The Prospectus Supplement relating to a series of Preferred Shares that is
subject to mandatory redemption will specify the number of such Preferred
Shares that shall be redeemed by the Trust in each year commencing after a
date to be specified, at a redemption price per share to be specified,
together with an amount equal to all accrued and unpaid dividends thereon
(which shall not, if such Preferred Shares do not have a cumulative dividend,
include any accumulation in respect of unpaid dividends for prior dividend
periods) to the date of redemption. The redemption price may be payable in
cash or other property, as specified in the applicable Prospectus Supplement.
If the redemption price for Preferred Shares of any series is payable only
from the net proceeds of the issuance of shares of capital stock of the
Trust, the terms of such Preferred Shares may provide that, if no such shares
of capital stock shall have been issued or to the extent the net proceeds
from any issuance are insufficient to pay in full the aggregate redemption
price then due, such Preferred Shares shall automatically and mandatorily be
converted into the applicable shares of capital stock of the Trust pursuant
to conversion provisions specified in the applicable Prospectus Supplement.

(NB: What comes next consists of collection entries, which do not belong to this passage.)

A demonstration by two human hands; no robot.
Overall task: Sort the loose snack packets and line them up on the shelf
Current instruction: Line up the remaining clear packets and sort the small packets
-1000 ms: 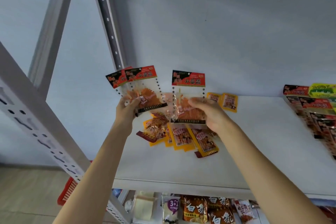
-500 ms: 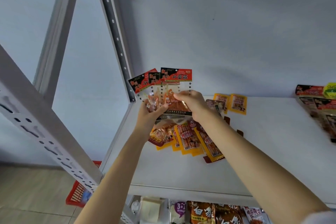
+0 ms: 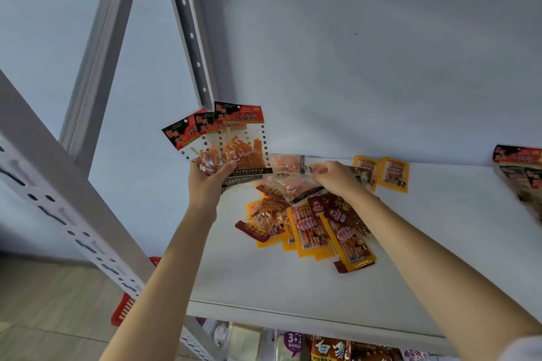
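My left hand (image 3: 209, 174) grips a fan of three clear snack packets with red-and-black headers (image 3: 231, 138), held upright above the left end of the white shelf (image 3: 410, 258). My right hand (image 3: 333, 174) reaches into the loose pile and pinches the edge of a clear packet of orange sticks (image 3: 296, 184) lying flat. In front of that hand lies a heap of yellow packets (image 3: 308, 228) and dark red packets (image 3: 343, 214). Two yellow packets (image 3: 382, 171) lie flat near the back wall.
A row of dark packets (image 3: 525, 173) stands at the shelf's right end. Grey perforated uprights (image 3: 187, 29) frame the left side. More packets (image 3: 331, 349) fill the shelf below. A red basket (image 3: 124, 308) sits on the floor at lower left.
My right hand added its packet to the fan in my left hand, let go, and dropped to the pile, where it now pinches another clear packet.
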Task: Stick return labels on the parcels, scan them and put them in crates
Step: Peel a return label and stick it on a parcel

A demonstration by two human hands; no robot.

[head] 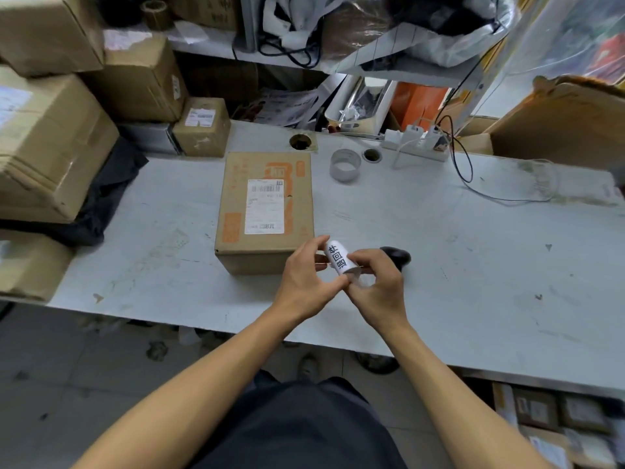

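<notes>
A brown cardboard parcel with orange print and a white shipping label lies on the grey table, just beyond my hands. Both hands meet in front of its near right corner. They hold a white return label with black characters, curled on its backing. My left hand pinches its left side, my right hand grips its lower end. Behind my right hand a black scanner rests on the table, partly hidden.
Stacked cardboard boxes and a black bag crowd the table's left end. A tape roll, a power strip with trailing cables and two cable holes sit at the back. A large box stands at the right. Parcels lie under the table at the lower right.
</notes>
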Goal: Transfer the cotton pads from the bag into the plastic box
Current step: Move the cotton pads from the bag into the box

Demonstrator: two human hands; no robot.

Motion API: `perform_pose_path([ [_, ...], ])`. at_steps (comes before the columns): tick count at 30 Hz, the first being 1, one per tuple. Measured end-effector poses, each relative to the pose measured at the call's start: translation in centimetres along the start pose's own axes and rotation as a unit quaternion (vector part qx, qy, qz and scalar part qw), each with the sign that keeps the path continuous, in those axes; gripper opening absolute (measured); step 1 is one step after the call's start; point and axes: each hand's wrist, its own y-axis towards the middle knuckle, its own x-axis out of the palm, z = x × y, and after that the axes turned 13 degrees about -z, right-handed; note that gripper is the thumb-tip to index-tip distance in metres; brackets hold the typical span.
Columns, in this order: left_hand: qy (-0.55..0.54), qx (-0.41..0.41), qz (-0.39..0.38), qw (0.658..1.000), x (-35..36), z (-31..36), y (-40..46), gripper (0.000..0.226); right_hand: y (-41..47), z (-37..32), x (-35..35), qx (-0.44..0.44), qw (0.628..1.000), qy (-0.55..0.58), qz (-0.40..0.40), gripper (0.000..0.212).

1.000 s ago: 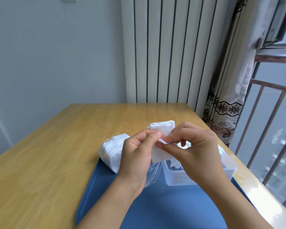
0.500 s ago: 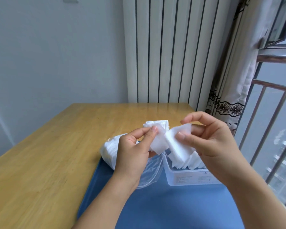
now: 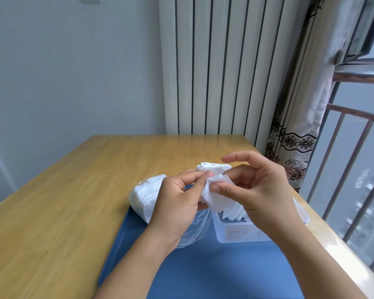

Notwithstanding the foregoing, unless (i) if a series of Preferred Shares
has a cumulative dividend, full cumulative dividends on all shares of such
series of Preferred Shares shall have been or contemporaneously are declared
and paid or declared and a sum sufficient for the payment thereof set apart
for payment for all past dividend periods and the then current dividend
period, and (ii) if a series of Preferred Shares does not have a cumulative
dividend, full dividends on all of the Preferred Shares of such series have
been or contemporaneously are declared and paid or declared and a sum
sufficient for the payment thereof set apart for payment for the then current
dividend period, no shares of such series of Preferred Shares shall be
redeemed unless all outstanding shares of Preferred Shares of such series are
simultaneously redeemed; provided, however, that the foregoing shall not
prevent the purchase or acquisition of Preferred Shares of such series to
preserve the REIT status of the Trust or pursuant to a purchase or exchange
offer made on the same terms to holders of all outstanding Preferred Shares
of such series. In addition, unless (i) if such series of Preferred Shares
has a cumulative dividend, full cumulative dividends on all outstanding
shares of such series of Preferred Shares have been or contemporaneously are
declared and paid or declared and a sum sufficient for the payment thereof
set apart for payment for all past dividend periods and the then current
dividend period, and (ii) if such series of Preferred Shares does not have a
cumulative dividend, full dividends on the Preferred Shares of such series
have been or contemporaneously are declared and paid or declared and a sum
sufficient for the payment thereof set apart for payment for the then current
dividend period, the Trust shall not purchase or otherwise acquire directly
or indirectly any Preferred Shares of such series (except by conversion into
or exchange for capital stock of the Trust ranking junior to the Preferred
Shares of such series as to dividends and upon liquidation); provided,
however, that the foregoing shall not prevent the purchase or acquisition of
Preferred Shares of such series to preserve the REIT status of the Trust or
pursuant to a purchase or exchange offer made on the same terms to holders of
all outstanding Preferred Shares of such series.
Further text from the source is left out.